Шесть месяцев тому назад, в тыловом городке, в лазарете, в одну из дождливых ночей, когда у Жадова ныла несуществующая, отрезанная рука, он рассказал Елизавете Киевне о тех удивительных мыслях, которые сложились у него за время войны: он понял, что как нет греха, взяв палку, разворотить муравьиную кучу, так же можно и нужно уничтожать человеческие муравейники. Человек рождается на короткий миг жизни, чтоб свободно раскрыть в ней всю силу своих страстей. Но инстинкт толпы, — человечества, стремится к противоположному — обезопасить себя от личности, оковать ее цепями обязанностей, покрыть всю жизнь ровной поверхностью болота, где все лягушки равны. Цель человечества — равенство. В жизни два закона — закон человека и закон человечества, свобода и равенство. Соединять эти понятия — нелепость, они противоположны и враждебны. В происходящей сейчас войне люди легко и безропотно превращаются в стадо и, возбужденные слепой, глухой, неразумной ненавистью, уничтожают друг друга только за то, что другой — иной, не равный. В этой кровавой бойне они дойдут до того, что возненавидят всякое неравенство, саму идею свободы.

Вот к какому чудовищному выводу пришла современная культура, — государства пожирают сами себя во имя какого-то идеального, всеобщего рабства — равенства. Вывод только один — взорвать до основания мировую культуру и на освобожденной, опустевшей земле жить во имя свободы, во имя самого себя.

Такие мысли казались Елизавете Киевне откровением. Наконец-то она встретила человека, оглушившего ее воображение. По целым часам с пылающими щеками, не сводя глаз с злого, осунувшегося лица Жадова, она слушала его бред.

Когда кончился срок отпуска Елизаветы Киевны и ей нужно было возвращаться в летучку, Жадов сказал:

— Будет глупо, если вы меня бросите. Нам нужно повенчаться.

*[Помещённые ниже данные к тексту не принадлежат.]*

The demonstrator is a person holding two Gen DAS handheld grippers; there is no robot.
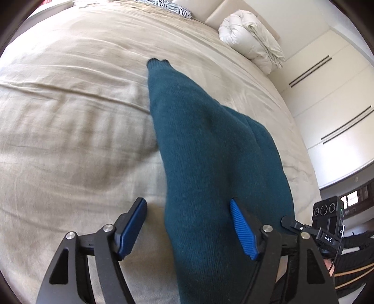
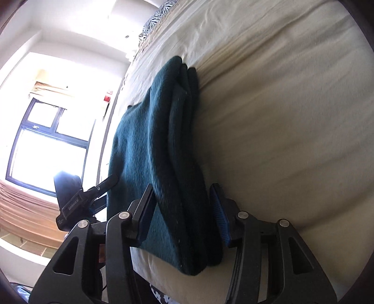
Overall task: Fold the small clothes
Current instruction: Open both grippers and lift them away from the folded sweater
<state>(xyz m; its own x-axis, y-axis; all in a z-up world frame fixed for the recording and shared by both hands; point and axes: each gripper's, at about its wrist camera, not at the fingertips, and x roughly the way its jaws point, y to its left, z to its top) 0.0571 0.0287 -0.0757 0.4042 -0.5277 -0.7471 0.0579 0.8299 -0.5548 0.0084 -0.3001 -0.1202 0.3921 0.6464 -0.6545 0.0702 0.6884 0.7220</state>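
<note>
A dark teal knit garment (image 1: 205,149) lies folded in layers on the beige bedcover (image 1: 70,121). My left gripper (image 1: 187,205) is open, its blue pads (image 1: 243,231) standing on either side of the garment's near end without clamping it. In the right wrist view the same garment (image 2: 159,149) shows as a stack of folds. My right gripper (image 2: 184,194) is open too, with its pads (image 2: 221,215) straddling the folded edge. The other gripper (image 2: 74,198) shows at the left of that view.
A rolled white duvet (image 1: 250,39) lies at the far right of the bed. A zebra-print pillow (image 1: 170,7) sits at the head. White wardrobe doors (image 1: 332,98) stand to the right. A bright window (image 2: 49,145) is beyond the bed's left side.
</note>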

Елизавета Киевна кивнула головой, — хорошо. В лазарете их и обвенчали. В декабре Жадов эвакуировался в Москву, где ему сделали вторую операцию, а ранней весной они с Елизаветой Киевной приехали в Анапу и поселились в «Шато Каберне». Денег у них было мало, прислугу они не держали, при доме жил только старичок-дворник, ходивший в город за провизией.

Здесь, в пустом, полуразрушенном и холодном доме, настало долгое и безнадежное безделье, разговоры все были переговорены, впереди — скука и нищета. За Жадовыми словно захлопнулась глухая дверь.

Елизавета Киевна пыталась заполнить собой пустоту этих мучительно-долгих дней, но ей удавалось это плохо, — в желании нравиться она была смешна, неряшлива и неумела. Жадов дразнил ее этим, и она с отчаянием думала, что, несмотря на широту мыслей, ужасно чувствительна как женщина.

В последнее время он стал жесток и молчал целыми днями. Тогда она нашла себе утешение — мечтать, как он убьет ее и от безнадежного одиночества полюбит. И все же она понимала, что ни на какую другую не отдаст эту мучительную жизнь, полную волнений, боли, преклонения перед мужем и редких минут сумасшедшего восторга.

Нацедив вино, Елизавета Киевна подняла тяжелый кувшин и медленно пошла наверх. В комнате, все еще не освещенной, сидели на подоконниках гости — Александр Иванович Жиров и Филька. Гвоздев, высокий человек со слабой спиной, ходил от двери до окна и сердито говорил Жадову:

— Французская революция освободила личность. В отвратительном чаду романтического бреда началась буржуазная культура. В конце века небольшое количество личностей, десятка два миллиардеров, действительно, достигли полного освобождения, для этого им пришлось обратить в рабство весь мир. Идея личности, вашего царя царей, — лопнула к черту, как мыльный пузырь. Гений никуда не вел, его факел освещал подземелья каторжной тюрьмы, где мы ковали себе цепи. Мы уже вышибли этот проклятый факел… Мы должны разрушить самый инстинкт выделения личности, вот этого — «я». Пусть человечество обратится в стадо, хорошо. Мы станем его вожаками. Мы уничтожим всякого, кто на вершок выше стада. Да, да, да, — он тыкал костлявой рукой в сторону Жадова, — тут вся идея в вершке, — мы его срежем. На страшном закате века мы уже тронулись в путь, нас охватила ночь. Нам устроили бойню. Нас натравили друг на друга, еще раз, в последний раз попытались дьявольски обмануть… Но я говорю, — нас много, нас миллионы, мы вынесем эту бойню…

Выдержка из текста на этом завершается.